WHAT TO PRODUCE: Take the lines below beginning at the line that has "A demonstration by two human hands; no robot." and stopping after the line that has "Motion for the", and print them exactly as they are, with no other lines.

···

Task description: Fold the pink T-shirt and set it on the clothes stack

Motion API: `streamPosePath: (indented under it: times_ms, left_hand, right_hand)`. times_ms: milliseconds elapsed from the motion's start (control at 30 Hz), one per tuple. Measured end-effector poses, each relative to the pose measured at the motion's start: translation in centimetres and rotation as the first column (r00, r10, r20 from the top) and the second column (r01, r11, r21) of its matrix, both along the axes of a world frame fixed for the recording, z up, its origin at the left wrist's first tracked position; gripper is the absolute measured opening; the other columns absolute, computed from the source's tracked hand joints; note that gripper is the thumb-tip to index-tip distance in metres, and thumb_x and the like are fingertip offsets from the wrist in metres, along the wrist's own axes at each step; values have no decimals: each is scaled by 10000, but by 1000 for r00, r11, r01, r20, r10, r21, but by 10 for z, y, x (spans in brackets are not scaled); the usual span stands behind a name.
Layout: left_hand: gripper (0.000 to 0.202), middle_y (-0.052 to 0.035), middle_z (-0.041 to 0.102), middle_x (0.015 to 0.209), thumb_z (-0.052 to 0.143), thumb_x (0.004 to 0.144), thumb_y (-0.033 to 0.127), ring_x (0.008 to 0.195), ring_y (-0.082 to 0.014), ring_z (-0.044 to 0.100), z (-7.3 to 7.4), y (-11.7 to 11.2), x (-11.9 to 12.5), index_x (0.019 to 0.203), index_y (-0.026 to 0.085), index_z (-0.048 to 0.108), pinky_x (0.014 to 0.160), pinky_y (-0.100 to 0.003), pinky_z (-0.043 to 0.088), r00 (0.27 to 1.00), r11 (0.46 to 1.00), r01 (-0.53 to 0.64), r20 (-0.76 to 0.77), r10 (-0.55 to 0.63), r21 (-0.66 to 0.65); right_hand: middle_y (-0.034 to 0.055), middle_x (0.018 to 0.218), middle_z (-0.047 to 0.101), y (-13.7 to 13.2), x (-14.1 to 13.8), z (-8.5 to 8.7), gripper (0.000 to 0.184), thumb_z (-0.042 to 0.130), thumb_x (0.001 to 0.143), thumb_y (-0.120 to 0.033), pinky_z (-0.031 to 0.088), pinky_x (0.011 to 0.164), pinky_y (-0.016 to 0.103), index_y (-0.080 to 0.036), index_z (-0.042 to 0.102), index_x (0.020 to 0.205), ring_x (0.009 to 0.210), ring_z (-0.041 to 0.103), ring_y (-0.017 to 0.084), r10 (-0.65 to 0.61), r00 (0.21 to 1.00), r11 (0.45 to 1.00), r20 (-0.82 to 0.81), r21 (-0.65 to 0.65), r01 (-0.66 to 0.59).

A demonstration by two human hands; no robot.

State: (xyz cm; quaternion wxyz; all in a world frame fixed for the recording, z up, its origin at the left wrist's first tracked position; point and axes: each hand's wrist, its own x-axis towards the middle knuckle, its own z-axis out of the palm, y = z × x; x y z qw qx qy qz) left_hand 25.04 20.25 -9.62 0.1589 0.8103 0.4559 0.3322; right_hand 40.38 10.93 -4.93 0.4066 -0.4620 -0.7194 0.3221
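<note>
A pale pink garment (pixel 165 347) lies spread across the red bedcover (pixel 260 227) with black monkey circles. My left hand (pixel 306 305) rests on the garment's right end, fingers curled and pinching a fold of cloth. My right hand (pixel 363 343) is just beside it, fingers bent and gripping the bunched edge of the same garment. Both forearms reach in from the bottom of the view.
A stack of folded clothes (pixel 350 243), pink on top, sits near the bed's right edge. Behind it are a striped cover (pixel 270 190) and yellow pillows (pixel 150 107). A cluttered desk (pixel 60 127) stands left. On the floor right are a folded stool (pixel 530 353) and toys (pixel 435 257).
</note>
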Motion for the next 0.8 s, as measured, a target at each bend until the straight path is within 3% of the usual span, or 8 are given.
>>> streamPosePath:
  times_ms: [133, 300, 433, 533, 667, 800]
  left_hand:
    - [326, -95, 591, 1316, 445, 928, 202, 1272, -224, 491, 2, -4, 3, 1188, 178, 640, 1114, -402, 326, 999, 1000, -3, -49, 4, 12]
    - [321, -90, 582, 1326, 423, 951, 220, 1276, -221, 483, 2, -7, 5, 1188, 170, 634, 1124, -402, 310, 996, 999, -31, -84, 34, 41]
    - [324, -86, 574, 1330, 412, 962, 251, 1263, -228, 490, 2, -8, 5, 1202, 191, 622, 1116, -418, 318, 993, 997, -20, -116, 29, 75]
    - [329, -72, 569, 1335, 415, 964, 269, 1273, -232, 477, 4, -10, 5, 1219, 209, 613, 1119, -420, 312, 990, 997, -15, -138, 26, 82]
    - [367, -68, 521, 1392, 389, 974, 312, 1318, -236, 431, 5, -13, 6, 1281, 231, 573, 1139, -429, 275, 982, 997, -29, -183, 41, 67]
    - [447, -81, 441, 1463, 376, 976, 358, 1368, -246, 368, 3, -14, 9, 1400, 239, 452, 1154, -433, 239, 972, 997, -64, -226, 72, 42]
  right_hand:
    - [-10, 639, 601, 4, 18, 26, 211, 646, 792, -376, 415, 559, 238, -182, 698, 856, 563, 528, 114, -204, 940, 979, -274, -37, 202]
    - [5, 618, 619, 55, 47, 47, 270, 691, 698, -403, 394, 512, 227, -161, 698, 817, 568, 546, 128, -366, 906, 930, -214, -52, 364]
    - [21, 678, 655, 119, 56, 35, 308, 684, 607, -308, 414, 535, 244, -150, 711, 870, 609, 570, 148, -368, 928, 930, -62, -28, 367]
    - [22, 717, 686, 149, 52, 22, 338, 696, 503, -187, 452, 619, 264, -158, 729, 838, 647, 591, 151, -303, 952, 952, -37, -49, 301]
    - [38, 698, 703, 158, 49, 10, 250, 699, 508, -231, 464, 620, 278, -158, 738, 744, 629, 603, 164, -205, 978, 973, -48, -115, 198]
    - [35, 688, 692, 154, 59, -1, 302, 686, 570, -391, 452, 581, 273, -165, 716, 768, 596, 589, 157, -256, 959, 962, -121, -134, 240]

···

EXPECTED ANSWER:
A demonstration by two human hands; no robot.

State: (xyz cm; quaternion wxyz; all in a world frame fixed for the recording, z up, its origin at the left wrist's first tracked position; point and axes: each hand's wrist, its own x-axis towards the middle knuckle, its own z-axis out of the palm, y = z × x; x y z qw qx qy qz) left_hand 25.04 20.25 -9.62 0.1589 0.8103 0.4559 0.3322; right_hand 40.38 10.93 -4.93 0.4066 -0.4620 -0.7194 0.3221
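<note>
A pale pink garment (pixel 165 347) lies spread across the red bedcover (pixel 260 227) with black monkey circles. My left hand (pixel 306 305) rests on the garment's right end, fingers curled and pinching a fold of cloth. My right hand (pixel 363 343) is just beside it, fingers bent and gripping the bunched edge of the same garment. Both forearms reach in from the bottom of the view.
A stack of folded clothes (pixel 350 243), pink on top, sits near the bed's right edge. Behind it are a striped cover (pixel 270 190) and yellow pillows (pixel 150 107). A cluttered desk (pixel 60 127) stands left. On the floor right are a folded stool (pixel 530 353) and toys (pixel 435 257).
</note>
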Motion for the next 0.8 s, as measured, a target at each bend until the straight path is within 3% of the usual span, or 8 are given.

There is nothing further to this exercise.